Work instructions
Find and copy each line of the records where the string "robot" shows up.

Entries shown
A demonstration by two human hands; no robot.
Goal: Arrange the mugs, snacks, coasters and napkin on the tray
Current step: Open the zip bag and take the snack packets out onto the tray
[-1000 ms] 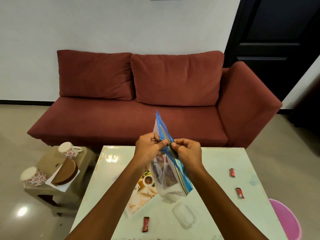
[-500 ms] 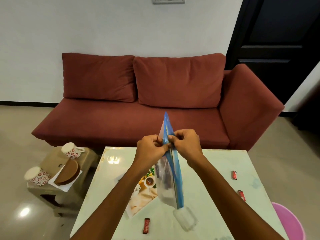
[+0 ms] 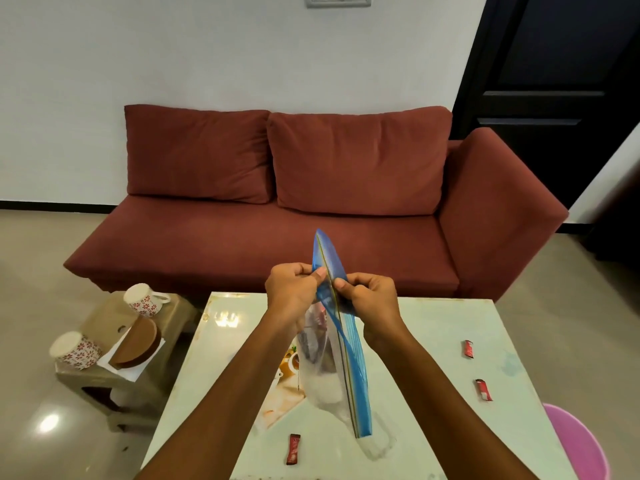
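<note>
Both my hands hold a clear zip bag (image 3: 341, 362) with a blue seal strip above the pale table (image 3: 433, 427). My left hand (image 3: 292, 296) pinches one side of the seal and my right hand (image 3: 369, 299) pinches the other. Dark snack packets show inside the bag. Three small red snack sachets lie on the table: one (image 3: 293, 448) near the front, two (image 3: 468, 349) (image 3: 483, 389) at the right. A printed tray or mat (image 3: 284, 393) lies partly hidden under my left arm. Two floral mugs (image 3: 143, 299) (image 3: 74, 349) sit on a low stool at the left, with brown coasters (image 3: 138, 342) on a white napkin (image 3: 130, 370).
A red sofa (image 3: 277, 202) stands behind the table. The low stool (image 3: 104, 379) sits on the floor left of the table. A pink stool (image 3: 575, 441) is at the table's right front corner. A dark door (image 3: 554, 81) is at the back right.
The bag has turned edge-on to me and its lower end swung down toward the table front. My hands stayed on the seal, and the camera tilted slightly upward.
</note>
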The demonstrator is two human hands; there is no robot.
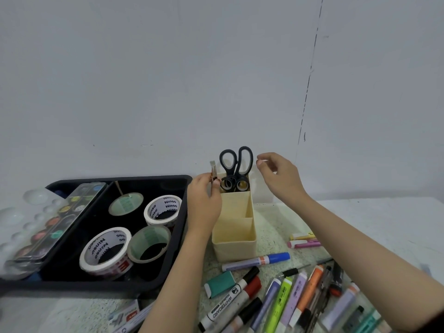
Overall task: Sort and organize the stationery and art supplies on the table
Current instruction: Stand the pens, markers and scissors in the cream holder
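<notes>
Pinching a small slim item [213, 170] between the thumb and fingers of my left hand [204, 200], I am holding it upright at the rear left corner of the organizer [234, 246], just above the rim. What the item is I cannot tell. Scissors [236, 162] are standing handles-up in the organizer's rear compartment, just beside the item. My right hand [278, 175] is hovering on the other side of the scissors, fingers loosely curled, gripping nothing and touching nothing. The organizer is standing on the table [360, 212]. To its left, a black tray [168, 272] is holding four tape rolls [105, 251], with a paint palette [60, 212] lying tilted in its left compartment. Just in front of the organizer a blue-capped marker [257, 260] is lying crosswise. Nearer me, markers [230, 301] and a teal eraser [219, 284] are lying in a loose heap. Two highlighters [304, 243] are lying beside my right forearm.
</notes>
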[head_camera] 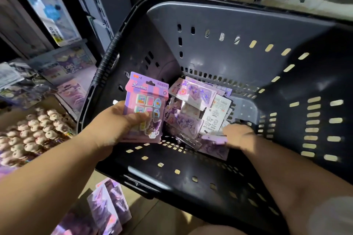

Reply
A demonstration by two human hands; no robot.
The demonstrator is two human hands; there is no robot.

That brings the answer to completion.